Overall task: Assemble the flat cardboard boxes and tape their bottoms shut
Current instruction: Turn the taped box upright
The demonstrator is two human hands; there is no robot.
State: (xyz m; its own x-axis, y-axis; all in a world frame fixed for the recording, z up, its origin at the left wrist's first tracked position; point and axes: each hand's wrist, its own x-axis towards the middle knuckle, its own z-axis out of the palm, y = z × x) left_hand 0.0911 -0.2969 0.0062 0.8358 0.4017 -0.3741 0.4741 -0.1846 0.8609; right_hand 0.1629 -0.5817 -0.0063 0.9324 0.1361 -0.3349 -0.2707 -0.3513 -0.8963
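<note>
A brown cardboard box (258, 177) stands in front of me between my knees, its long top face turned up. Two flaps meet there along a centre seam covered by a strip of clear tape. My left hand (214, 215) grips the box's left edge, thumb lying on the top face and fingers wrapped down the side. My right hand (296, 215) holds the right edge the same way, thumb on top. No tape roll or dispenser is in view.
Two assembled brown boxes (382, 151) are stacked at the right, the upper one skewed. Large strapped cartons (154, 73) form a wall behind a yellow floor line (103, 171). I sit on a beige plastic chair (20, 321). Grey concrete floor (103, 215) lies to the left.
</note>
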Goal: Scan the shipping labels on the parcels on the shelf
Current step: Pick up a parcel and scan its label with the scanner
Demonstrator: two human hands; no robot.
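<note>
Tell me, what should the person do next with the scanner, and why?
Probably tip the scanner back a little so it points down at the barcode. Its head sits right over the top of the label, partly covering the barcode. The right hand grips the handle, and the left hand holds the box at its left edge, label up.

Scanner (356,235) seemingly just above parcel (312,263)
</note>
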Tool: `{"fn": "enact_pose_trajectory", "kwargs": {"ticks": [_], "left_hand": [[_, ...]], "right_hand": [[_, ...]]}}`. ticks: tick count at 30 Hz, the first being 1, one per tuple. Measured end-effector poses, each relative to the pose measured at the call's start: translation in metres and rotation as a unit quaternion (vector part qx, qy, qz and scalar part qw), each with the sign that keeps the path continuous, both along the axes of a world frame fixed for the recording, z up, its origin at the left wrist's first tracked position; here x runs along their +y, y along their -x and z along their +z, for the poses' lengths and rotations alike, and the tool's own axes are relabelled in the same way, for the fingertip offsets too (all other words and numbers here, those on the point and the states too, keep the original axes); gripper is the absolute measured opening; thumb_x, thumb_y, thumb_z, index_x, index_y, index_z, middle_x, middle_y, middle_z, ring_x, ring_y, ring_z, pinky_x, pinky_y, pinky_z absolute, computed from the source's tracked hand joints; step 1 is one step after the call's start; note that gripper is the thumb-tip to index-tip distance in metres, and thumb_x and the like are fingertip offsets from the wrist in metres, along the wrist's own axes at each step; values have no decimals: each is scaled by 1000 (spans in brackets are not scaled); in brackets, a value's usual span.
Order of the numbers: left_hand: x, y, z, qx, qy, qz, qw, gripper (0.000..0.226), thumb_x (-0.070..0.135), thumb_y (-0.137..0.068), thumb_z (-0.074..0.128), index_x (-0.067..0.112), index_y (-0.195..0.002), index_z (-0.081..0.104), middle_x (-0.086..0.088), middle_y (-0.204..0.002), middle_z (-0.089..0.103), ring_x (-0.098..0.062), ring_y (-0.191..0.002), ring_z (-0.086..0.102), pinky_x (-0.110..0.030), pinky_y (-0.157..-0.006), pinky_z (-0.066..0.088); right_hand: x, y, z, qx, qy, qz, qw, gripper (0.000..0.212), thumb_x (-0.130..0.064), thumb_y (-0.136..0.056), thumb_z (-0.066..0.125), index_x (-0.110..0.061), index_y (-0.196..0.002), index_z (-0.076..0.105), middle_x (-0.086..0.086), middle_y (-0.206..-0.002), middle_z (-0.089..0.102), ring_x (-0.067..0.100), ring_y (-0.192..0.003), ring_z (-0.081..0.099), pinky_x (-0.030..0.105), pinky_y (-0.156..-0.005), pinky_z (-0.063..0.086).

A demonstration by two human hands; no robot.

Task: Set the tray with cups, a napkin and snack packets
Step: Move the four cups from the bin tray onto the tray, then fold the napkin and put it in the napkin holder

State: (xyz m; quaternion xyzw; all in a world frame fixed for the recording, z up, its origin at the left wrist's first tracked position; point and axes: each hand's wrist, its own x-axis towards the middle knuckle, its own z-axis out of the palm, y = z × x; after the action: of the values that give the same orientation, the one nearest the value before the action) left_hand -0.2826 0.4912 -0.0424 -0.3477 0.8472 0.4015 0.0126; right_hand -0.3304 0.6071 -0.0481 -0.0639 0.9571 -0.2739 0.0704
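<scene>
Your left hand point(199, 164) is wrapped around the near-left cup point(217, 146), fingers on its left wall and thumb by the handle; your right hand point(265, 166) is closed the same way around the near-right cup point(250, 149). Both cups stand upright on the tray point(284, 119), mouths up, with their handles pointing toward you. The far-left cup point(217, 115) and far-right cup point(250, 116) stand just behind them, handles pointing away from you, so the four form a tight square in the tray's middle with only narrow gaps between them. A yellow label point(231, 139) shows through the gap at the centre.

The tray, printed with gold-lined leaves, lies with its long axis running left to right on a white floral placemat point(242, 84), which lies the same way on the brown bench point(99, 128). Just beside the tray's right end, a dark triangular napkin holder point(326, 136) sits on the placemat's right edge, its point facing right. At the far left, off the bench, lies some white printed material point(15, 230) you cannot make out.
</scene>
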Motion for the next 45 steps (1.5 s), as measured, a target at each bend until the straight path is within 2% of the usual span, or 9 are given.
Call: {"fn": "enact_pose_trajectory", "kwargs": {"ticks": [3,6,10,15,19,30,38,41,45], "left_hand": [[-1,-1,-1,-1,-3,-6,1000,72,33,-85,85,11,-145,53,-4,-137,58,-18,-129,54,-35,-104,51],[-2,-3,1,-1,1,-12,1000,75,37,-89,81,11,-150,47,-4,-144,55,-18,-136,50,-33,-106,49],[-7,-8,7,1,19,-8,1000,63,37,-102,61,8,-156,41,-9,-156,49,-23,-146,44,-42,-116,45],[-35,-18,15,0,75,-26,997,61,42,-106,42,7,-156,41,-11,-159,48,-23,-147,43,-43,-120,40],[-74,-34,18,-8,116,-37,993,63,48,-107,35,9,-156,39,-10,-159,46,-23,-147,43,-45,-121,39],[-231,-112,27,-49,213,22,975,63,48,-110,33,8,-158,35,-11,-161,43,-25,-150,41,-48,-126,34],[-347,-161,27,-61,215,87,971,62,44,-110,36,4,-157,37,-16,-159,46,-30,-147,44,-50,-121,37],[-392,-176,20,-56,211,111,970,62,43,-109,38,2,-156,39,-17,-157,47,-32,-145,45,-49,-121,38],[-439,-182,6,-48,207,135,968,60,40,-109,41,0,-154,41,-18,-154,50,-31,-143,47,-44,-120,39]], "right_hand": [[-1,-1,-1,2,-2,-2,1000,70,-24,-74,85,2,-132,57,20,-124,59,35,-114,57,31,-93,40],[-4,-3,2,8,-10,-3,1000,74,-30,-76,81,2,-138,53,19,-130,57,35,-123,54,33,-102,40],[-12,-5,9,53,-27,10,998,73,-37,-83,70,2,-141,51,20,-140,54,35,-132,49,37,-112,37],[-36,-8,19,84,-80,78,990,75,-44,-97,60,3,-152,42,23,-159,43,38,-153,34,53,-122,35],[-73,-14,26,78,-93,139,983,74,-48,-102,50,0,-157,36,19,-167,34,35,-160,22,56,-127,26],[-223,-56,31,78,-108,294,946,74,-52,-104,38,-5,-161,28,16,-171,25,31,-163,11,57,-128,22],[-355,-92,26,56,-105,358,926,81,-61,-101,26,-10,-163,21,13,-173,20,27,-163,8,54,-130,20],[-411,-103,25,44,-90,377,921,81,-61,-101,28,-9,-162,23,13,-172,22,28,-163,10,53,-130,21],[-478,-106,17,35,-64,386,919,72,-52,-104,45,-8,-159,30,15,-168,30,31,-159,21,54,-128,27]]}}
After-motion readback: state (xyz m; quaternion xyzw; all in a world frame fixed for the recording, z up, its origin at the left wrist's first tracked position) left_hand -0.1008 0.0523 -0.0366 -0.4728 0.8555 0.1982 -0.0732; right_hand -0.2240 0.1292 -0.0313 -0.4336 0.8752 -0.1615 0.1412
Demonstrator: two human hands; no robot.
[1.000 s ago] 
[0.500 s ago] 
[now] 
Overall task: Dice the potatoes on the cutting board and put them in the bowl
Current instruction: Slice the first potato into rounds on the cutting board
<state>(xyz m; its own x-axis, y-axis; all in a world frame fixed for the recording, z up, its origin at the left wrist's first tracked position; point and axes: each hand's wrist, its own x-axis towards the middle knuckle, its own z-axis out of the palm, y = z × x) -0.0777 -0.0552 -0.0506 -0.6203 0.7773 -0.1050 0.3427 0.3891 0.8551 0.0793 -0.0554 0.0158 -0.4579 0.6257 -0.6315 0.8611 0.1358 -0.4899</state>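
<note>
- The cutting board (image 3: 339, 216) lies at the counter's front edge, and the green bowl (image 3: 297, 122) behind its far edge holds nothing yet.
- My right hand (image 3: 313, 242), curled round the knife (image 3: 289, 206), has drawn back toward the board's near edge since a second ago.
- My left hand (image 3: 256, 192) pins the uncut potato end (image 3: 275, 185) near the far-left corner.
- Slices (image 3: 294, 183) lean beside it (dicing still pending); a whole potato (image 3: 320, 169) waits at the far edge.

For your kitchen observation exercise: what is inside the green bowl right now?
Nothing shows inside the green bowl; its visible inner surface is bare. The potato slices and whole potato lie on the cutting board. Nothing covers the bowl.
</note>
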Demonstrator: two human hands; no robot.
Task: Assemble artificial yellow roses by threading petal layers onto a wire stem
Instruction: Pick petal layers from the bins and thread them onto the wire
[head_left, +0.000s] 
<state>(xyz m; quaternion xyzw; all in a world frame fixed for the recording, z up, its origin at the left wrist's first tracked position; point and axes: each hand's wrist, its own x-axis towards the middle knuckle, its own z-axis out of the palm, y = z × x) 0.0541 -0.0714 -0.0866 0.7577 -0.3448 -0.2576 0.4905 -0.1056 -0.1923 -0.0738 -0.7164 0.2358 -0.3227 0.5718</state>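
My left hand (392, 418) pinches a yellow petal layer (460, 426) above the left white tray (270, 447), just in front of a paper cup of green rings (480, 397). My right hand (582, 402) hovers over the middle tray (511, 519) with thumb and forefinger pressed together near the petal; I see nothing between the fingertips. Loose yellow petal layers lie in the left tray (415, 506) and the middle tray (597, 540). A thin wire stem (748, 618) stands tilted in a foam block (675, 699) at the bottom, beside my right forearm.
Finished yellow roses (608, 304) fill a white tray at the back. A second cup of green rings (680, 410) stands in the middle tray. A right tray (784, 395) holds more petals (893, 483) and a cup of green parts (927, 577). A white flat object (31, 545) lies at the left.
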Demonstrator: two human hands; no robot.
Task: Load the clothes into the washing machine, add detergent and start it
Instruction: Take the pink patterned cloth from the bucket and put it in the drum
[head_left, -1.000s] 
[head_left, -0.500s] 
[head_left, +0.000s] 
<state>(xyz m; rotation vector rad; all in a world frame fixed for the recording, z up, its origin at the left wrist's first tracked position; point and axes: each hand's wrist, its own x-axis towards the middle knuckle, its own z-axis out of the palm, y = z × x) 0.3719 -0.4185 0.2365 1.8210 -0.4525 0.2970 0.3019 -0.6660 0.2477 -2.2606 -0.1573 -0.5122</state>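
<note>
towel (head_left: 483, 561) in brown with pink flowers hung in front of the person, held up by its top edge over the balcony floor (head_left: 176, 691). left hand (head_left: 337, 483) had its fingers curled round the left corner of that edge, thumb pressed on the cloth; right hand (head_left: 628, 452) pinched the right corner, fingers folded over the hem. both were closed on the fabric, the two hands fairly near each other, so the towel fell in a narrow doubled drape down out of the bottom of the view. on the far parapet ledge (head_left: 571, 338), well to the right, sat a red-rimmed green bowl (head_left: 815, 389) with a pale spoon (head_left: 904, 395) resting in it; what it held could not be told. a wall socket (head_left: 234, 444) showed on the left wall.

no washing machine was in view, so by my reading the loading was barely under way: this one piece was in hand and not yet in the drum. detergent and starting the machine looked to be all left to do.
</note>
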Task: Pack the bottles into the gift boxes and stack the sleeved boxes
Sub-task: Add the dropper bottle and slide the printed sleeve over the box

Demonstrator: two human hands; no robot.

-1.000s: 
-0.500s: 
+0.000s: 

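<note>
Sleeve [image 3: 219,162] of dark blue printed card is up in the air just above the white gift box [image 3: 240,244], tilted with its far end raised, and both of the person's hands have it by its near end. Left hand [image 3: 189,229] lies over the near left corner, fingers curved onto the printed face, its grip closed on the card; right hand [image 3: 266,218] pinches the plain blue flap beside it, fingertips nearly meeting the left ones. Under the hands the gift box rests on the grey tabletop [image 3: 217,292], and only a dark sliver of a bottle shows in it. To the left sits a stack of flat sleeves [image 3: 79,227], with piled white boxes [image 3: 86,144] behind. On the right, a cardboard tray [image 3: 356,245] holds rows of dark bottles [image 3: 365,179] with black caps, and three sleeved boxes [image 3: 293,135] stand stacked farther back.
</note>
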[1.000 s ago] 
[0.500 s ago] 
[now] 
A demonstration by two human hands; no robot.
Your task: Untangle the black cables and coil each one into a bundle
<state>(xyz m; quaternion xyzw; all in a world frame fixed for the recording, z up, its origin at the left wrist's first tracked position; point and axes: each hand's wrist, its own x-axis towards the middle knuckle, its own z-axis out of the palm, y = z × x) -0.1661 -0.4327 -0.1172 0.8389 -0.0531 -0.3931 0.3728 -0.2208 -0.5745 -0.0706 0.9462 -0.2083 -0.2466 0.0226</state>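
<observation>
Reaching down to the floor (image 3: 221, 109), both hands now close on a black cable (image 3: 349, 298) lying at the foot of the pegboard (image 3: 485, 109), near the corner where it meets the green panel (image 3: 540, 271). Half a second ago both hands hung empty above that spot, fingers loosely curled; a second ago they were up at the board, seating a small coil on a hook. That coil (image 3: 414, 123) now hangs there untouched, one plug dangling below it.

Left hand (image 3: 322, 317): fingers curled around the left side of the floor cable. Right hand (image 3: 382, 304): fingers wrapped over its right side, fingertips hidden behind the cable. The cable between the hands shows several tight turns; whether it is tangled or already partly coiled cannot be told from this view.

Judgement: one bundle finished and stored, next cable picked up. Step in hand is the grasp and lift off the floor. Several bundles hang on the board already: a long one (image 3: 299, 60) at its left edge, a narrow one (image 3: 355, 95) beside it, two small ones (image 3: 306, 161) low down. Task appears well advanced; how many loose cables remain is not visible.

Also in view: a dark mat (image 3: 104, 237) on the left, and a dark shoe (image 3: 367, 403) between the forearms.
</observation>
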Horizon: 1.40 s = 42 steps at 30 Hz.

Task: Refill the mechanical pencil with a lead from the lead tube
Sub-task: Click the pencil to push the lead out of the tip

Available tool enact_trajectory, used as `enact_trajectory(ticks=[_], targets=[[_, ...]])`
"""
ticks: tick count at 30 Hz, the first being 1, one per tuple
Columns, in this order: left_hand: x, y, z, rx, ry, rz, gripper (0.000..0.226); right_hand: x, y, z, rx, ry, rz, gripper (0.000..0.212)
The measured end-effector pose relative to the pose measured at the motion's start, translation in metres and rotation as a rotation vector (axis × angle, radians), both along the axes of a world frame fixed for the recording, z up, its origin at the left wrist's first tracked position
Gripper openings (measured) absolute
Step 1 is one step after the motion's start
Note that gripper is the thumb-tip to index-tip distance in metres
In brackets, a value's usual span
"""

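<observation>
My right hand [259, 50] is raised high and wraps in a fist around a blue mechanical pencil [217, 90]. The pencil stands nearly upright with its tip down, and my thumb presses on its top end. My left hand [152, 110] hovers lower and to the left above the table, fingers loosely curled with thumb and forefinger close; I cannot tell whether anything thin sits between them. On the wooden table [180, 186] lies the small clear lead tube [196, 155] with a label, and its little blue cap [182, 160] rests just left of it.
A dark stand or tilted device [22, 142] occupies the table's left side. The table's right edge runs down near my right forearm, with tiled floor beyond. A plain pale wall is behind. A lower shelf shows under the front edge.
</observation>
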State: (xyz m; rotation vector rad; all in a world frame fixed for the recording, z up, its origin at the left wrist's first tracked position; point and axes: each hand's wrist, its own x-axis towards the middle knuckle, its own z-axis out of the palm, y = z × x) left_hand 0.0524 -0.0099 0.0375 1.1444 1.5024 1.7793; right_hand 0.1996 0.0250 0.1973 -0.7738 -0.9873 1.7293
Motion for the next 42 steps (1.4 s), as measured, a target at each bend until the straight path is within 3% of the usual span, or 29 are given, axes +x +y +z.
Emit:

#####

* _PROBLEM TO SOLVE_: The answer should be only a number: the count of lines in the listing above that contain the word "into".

* _COMPLETED TASK_: 4